Instead, she said “irregular” and recommended a Pap smear, a cervical-cancer screening test, to see what happened next. When she pulled out the blood-splattered swab, my stomach dropped.Her concerns were confirmed by follow-up tests. There was a 7-centimeter tumour cradling my womb, where my son was also growing. What should have been the final exciting weeks of my pregnancy turned into panic as we devised a plan to deliver our son while also saving my life.
HPV was the cause of my cancer.The next evening, I clutched my stomach as my husband and I listened to her describe the modern medical feats designed to treat stage 2B cervical cancer in pregnancy – emergency C-section, chemotherapy, radiation (which would then lead to infertility), and side effects such as menopause, bladder and bowel impairment, and sexual dysfunction.I summoned the courage to ask the question to which I already knew the answer. “Is HPV the cause of cervical cancer?” Yes, my doctor confirmed that high-risk strains of the human papillomavirus, such as mine, cause cervical cancer and other cancers. HPV is extremely common: nearly 79 million Americans have it, despite the fact that it is highly stigmatised.In shock and grief, I swallowed my feelings of shame hard. My feminine identity was shattered in an instant.
Worse, the thought of telling people I had a sex-related cancer that could have been avoided was suffocating.I’d been fearless in boardrooms and on stage in front of hundreds of people just days before. Now I lacked the courage to tell the few people I’d invited into my inner circle about the “cervical” part of my diagnosis. I’d break eye contact when I spoke, whispering “cervical” before properly intoning “cancer.” In search of inspiration, I watched brave women on YouTube speak out against the stigma.I was quickly admitted to treatment. During the day, I endured torturous therapeutics and procedures while studying them to cope.
At night, I researched the societal, racial, and socioeconomic barriers that cause hundreds of thousands of cervical cancer patients to die.Following treatment, I recovered with the COVID-19 pandemic as a backdrop and traced women’s cervical-healthcare experiences, uncovering a dated system that demanded sex-positive disruption.There are numerous barriers to care.
Barriers to care that are life-threatening begin early and are almost imperceptible.Misinformation and discomfort, for example, prevent paediatricians from recommending the lifesaving HPV vaccine.

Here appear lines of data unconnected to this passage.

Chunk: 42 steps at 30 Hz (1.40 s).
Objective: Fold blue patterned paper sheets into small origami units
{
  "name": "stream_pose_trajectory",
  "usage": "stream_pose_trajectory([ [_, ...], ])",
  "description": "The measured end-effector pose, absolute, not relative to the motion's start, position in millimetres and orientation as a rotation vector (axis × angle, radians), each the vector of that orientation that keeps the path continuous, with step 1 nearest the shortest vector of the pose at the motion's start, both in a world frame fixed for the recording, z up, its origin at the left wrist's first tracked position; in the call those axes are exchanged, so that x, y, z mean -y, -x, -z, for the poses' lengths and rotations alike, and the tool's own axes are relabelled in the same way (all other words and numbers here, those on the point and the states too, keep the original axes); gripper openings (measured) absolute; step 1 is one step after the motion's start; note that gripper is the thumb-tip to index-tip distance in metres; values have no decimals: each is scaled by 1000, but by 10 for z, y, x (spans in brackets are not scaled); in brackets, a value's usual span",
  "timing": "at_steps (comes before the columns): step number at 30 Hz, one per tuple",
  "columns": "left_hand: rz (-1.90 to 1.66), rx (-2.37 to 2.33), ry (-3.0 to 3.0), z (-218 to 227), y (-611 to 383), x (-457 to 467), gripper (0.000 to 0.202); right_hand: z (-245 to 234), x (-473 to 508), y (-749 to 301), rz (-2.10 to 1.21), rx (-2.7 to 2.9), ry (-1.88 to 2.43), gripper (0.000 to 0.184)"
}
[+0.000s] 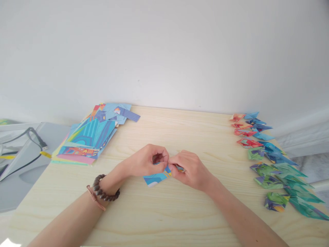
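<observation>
Taking the middle of the tabletop [200,216] as the centre of our clock, we begin at nine o'clock, where a black cable [22,167] with a plug lies on a grey surface [36,185] beyond the edge. At ten o'clock we have a loose, overlapping pile of printed paper [89,137], mostly blue, with red, yellow and pink showing at its edges. Towards eight o'clock, our left wrist wears a dark beaded bracelet [102,194] and a thin copper-coloured bangle [95,199]. At the centre lies the small folded paper [155,179], blue with yellow and white, partly covered by our hands. Our left hand [145,160], on its eleven o'clock side, pinches its upper edge between thumb and fingers; our right hand [189,169], on its three o'clock side, pinches it too, the fingertips of the two nearly meeting. From two o'clock round to just past three, we see folded paper pieces set in two columns: red ones [244,132] above green-and-purple ones [269,181] in the nearer column, blue ones [263,136] above teal ones [303,193] in the farther
</observation>
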<state>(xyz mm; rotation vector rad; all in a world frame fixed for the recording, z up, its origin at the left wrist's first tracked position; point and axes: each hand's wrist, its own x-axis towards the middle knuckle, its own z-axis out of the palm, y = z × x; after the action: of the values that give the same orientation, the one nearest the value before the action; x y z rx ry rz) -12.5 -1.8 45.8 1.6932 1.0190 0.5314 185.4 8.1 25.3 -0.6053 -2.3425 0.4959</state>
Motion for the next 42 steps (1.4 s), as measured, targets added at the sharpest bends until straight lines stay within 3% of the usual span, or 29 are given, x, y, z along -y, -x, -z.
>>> stream_pose_trajectory([
  [29, -465, -889, -1615, -484, 320, -49, 2, -376, -47, -1976, -640, 2296, 633, 9],
  [42, -477, -856, -1882, -442, 199, 1, 13, -341, -37, -1904, -732, 2389, 783, 10],
])
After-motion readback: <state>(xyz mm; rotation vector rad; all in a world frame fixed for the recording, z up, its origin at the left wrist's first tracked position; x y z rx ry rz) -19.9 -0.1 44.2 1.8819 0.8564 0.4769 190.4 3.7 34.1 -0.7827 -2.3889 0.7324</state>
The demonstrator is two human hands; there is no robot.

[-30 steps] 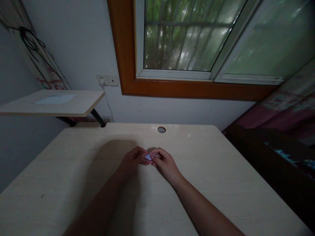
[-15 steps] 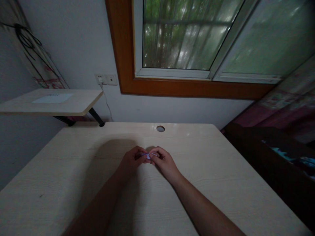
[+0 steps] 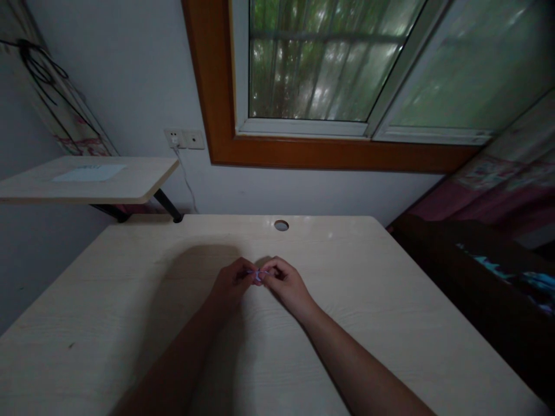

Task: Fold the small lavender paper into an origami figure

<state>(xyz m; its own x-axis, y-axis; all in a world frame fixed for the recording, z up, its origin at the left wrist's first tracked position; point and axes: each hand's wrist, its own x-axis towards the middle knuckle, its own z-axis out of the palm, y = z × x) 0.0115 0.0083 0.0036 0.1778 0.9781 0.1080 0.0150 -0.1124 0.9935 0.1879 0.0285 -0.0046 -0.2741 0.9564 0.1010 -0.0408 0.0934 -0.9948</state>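
Note:
My left hand (image 3: 232,283) and my right hand (image 3: 284,285) meet fingertip to fingertip over the middle of a pale wooden desk (image 3: 130,300). Both pinch a small pale-purple piece of paper (image 3: 258,275) between thumb and fingers. Only a sliver of the paper shows; the fingers hide most of it. Both forearms reach in from the bottom edge and lie low over the desk.
A round cable hole (image 3: 281,225) sits near the desk's far edge. A raised side shelf (image 3: 143,179) at the left carries a white sheet (image 3: 89,172). A wall socket (image 3: 184,138) and a window (image 3: 329,63) are behind. Dark furniture (image 3: 472,271) stands at the right.
The fingers of both hands have drawn closer together, and less of the purple paper shows now. The camera has tilted slightly; the hands stay in the same spot.

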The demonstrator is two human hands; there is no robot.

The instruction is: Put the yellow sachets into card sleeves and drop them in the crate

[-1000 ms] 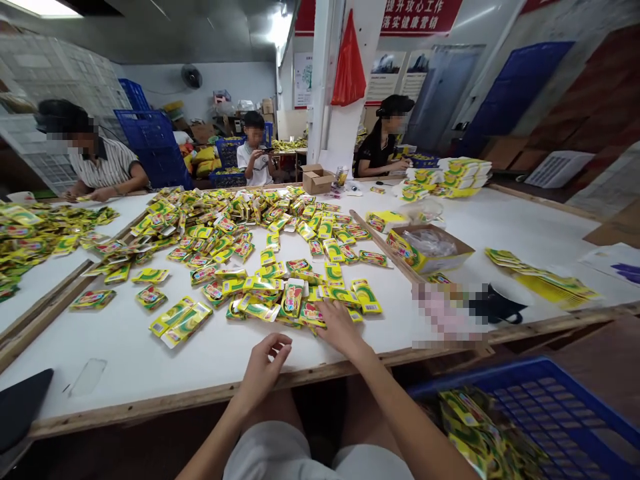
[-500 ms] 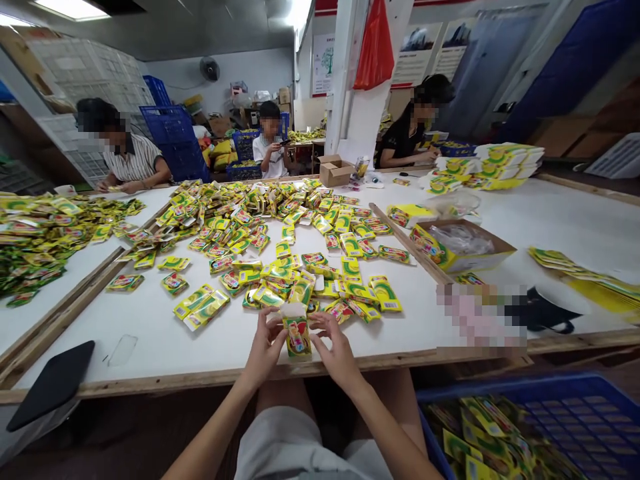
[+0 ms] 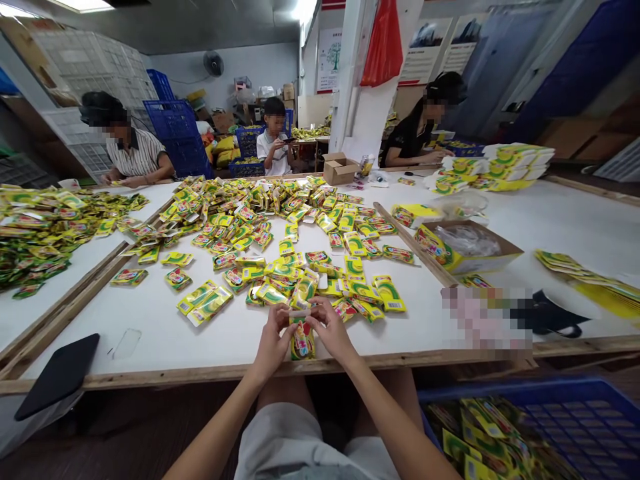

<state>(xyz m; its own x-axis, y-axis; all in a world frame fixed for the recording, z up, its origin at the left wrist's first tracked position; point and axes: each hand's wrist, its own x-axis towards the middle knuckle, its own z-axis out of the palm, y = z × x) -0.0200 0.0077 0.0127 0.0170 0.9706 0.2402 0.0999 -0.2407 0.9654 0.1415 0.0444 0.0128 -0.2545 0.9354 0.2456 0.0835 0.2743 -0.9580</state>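
Note:
A small yellow-and-green printed carton [image 3: 303,341] is held upright at the table's front edge, its white top flap bent over. My left hand [image 3: 274,337] is closed on its left side, fingertips and thumb near the flap. On the opposite side, my right hand [image 3: 331,331] pinches the top corner with thumb and fingers. Just beyond my hands lies a loose pile of similar cartons [image 3: 285,273], some flat, some filled out. Two cartons [image 3: 204,301] rest side by side to the left.
A dark phone-like slab [image 3: 59,377] overhangs the front left edge. Wooden strips [image 3: 415,247] divide the white table. An opened carton tray [image 3: 467,247] holds clear plastic. Below right, a blue crate [image 3: 565,387] contains more cartons. Several people sit across the table.
The carton's white top flap stood up before and is now folded down. Both hands have closed in toward the carton's top. The view has shifted slightly.

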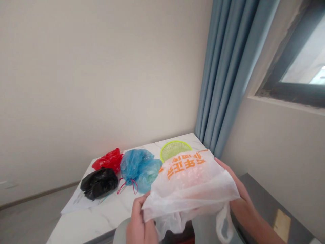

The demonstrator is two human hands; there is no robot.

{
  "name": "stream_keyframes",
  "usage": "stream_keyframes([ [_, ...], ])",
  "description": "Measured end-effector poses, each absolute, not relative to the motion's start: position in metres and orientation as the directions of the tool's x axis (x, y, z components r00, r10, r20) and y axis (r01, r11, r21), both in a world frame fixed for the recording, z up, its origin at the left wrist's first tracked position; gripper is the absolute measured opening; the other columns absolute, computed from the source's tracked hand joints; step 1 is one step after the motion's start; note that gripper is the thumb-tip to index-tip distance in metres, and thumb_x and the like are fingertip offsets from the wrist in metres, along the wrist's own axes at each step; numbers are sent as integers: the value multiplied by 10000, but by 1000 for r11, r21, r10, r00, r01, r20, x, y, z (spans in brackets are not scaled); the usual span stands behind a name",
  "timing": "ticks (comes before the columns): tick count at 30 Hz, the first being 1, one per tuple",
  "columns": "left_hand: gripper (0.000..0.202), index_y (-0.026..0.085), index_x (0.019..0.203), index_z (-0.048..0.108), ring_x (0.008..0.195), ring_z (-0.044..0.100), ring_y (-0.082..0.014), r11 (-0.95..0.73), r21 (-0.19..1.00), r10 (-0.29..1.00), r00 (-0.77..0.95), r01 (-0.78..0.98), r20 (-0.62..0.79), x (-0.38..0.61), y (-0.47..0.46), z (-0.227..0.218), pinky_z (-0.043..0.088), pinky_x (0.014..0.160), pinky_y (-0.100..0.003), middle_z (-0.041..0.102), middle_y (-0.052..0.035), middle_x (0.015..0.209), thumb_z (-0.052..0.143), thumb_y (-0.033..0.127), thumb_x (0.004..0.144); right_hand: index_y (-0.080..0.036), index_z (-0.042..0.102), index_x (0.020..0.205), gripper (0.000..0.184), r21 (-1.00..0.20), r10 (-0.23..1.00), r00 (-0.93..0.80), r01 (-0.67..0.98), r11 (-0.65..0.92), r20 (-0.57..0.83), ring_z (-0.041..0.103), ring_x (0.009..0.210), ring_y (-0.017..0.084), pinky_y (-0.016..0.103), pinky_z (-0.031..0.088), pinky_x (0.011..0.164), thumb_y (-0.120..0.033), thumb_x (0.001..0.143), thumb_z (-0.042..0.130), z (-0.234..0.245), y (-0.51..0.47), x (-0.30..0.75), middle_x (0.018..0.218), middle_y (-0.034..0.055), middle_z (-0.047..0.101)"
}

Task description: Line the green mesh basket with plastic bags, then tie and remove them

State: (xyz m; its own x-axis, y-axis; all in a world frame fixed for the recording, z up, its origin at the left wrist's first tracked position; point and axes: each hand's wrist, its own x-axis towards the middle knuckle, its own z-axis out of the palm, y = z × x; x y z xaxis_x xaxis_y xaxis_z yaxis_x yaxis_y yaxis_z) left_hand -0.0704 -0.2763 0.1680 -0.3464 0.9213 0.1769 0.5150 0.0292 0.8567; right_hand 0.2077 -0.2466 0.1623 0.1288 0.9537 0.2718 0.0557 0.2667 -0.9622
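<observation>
Left hand (141, 222) is clenched on the lower edge of a white plastic bag (188, 193) printed with orange characters, and the bag's right side is gripped by the right hand (240, 200), its fingers (228, 168) curled up around the plastic. The bag is held in the air over the near edge of a white marble table (101, 220), with a loop handle (224, 223) hanging below it. Most of the table's far end is taken up by other things. A lime-green plastic basket (175, 150) is set near the far edge, its lower part hidden behind the raised bag. A blue plastic bag (138, 171) tied with pink cords (128, 187) is placed mid-table, and a red plastic bag (109, 160) is placed just beside it. A black plastic bag (99, 183) lies by the table's left edge, on a sheet of white paper (76, 203). Blue curtains (223, 74) hang beyond the table's far corner.
</observation>
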Motion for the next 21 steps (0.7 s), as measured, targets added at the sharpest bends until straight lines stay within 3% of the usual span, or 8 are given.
stream_keyframes([
  [3,256,222,1076,578,894,656,-219,-65,855,906,-329,514,267,-68,-239,180,487,735,-269,711,-34,994,442,318,882,-252,320,1518,780,-947,934,155,32,320,321,464,1347,302,423,435,1074,-520,842,601,168,-206,206,1515,104,433],
  [7,205,226,1035,568,835,646,-202,-103,822,906,-288,560,309,-68,-180,183,471,720,-265,696,-19,938,433,266,887,-277,321,1517,670,-932,917,208,203,300,340,415,1386,253,443,335,1151,-336,887,540,164,-138,201,1513,61,438],
  [12,263,196,980,578,862,668,-244,-41,740,934,-237,671,266,-73,-88,164,472,728,-301,708,-78,942,423,400,920,-235,348,1502,711,-776,927,-64,527,346,369,397,1388,202,411,276,1180,-113,812,468,119,-64,194,1498,79,438],
  [15,273,165,977,599,946,679,-266,30,580,980,-138,814,144,-74,-35,138,475,764,-307,713,-139,1012,419,362,920,-174,443,1440,639,-607,952,-221,734,304,210,475,1316,226,388,362,1106,-87,808,453,90,-38,188,1438,140,492],
  [19,293,118,1090,595,1086,655,-255,80,394,997,-71,915,-38,-66,9,101,473,851,-289,687,-186,1155,422,278,914,-165,634,1216,368,-331,963,-260,917,222,-74,626,1096,280,387,471,929,-260,908,456,69,-17,179,1232,165,649],
  [21,316,106,1146,576,1108,647,-244,65,347,995,-33,935,-99,-57,19,85,474,863,-281,672,-193,1195,420,256,916,-163,693,1087,316,-192,946,-275,951,242,-172,661,1003,293,412,466,909,-284,913,458,65,-11,174,1104,157,706],
])
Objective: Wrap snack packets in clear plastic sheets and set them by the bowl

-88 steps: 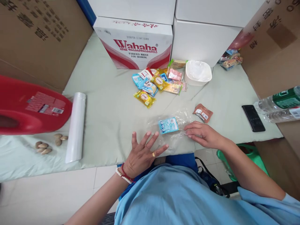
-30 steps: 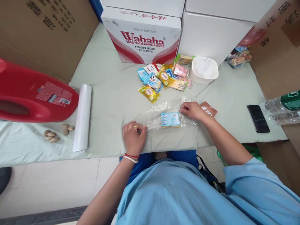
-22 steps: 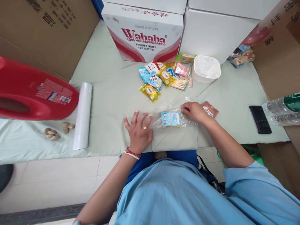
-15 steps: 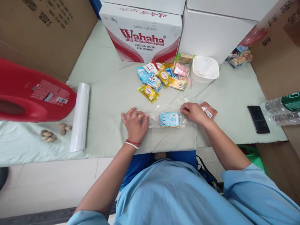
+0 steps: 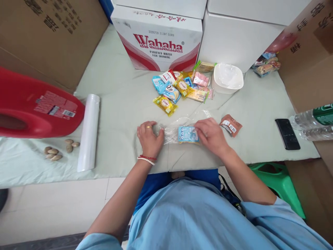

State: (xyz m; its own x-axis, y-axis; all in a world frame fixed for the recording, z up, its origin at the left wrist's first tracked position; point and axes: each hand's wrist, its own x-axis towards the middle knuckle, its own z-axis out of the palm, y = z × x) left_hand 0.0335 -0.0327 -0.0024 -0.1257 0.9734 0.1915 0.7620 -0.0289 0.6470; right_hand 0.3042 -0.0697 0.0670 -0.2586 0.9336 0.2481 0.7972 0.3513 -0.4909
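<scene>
A blue snack packet (image 5: 184, 134) lies flat near the table's front edge, with a bit of yellow wrapper showing below it. Thin clear plastic film (image 5: 170, 134) surrounds the packet, crumpled at its left end. My left hand (image 5: 150, 140) rests there, fingers curled and thumb to the right, holding that end. From the other side my right hand (image 5: 212, 136) pinches the film and covers the packet's right edge. A brown packet (image 5: 231, 125) with a barcode label lies just right of my right hand.
Behind are a pile of wrapped snacks (image 5: 179, 86), a white plastic tub (image 5: 228, 79) and a Wahaba carton (image 5: 158, 41). To the left stand a white roll (image 5: 88, 132), a red jug (image 5: 39, 104) and several nuts (image 5: 53, 153). A phone (image 5: 287, 134) and bottles (image 5: 312, 119) lie right.
My right hand has moved left, from the film's right end onto the packet's right edge. My left hand's thumb and fingers have shifted slightly at the left end.
</scene>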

Many public schools continue to teach abstinence-only curricula, and those who teach sex education never mention HPV’s link to cancer. People who have been abused as a child or sexually assaulted are at a much higher risk of developing cervical cancer and are less likely to seek treatment.I recognise that my outcome is unusual, as it is the result of privilege, world-class care, a timely diagnosis, and extensive paid medical leave.
These are insurmountable obstacles for many women.My shame eventually faded, and my pain gave way to purpose. Now that I’m cancer-free, I’ve turned into a fierce advocate for women’s health, using my platform to de-stigmatize and modernise cervical-health care.
As my daughter gets her first HPV vaccine, I’ll pray that I’ll be declared cured, a rare distinction in cervical cancer.Cervical cancer eradication is possible through vaccination and screening, but it requires moving women’s health from whisper networks to a public dialogue in which women and families seek out the HPV vaccine, understand risk factors, and collaborate with providers to develop screening and prevention plans.At 35 weeks pregnant, I felt a sense of shame that threatened my life.
I’ve evolved into the woman I hoped to find in my darkest hours, proud of her victory over cervical cancer and committed to normalising sexual health in order to protect future generations from preventable cancer.Eve McDavid is a Google strategy executive, a stage 2B cervical cancer survivor, a loving wife, and the mother of two young children. She has joined the World Health Organization’s fight to end cervical cancer by 2030 and is working with Weill Cornell Medicine to redesign treatment devices to improve women’s care, access, and outcomes.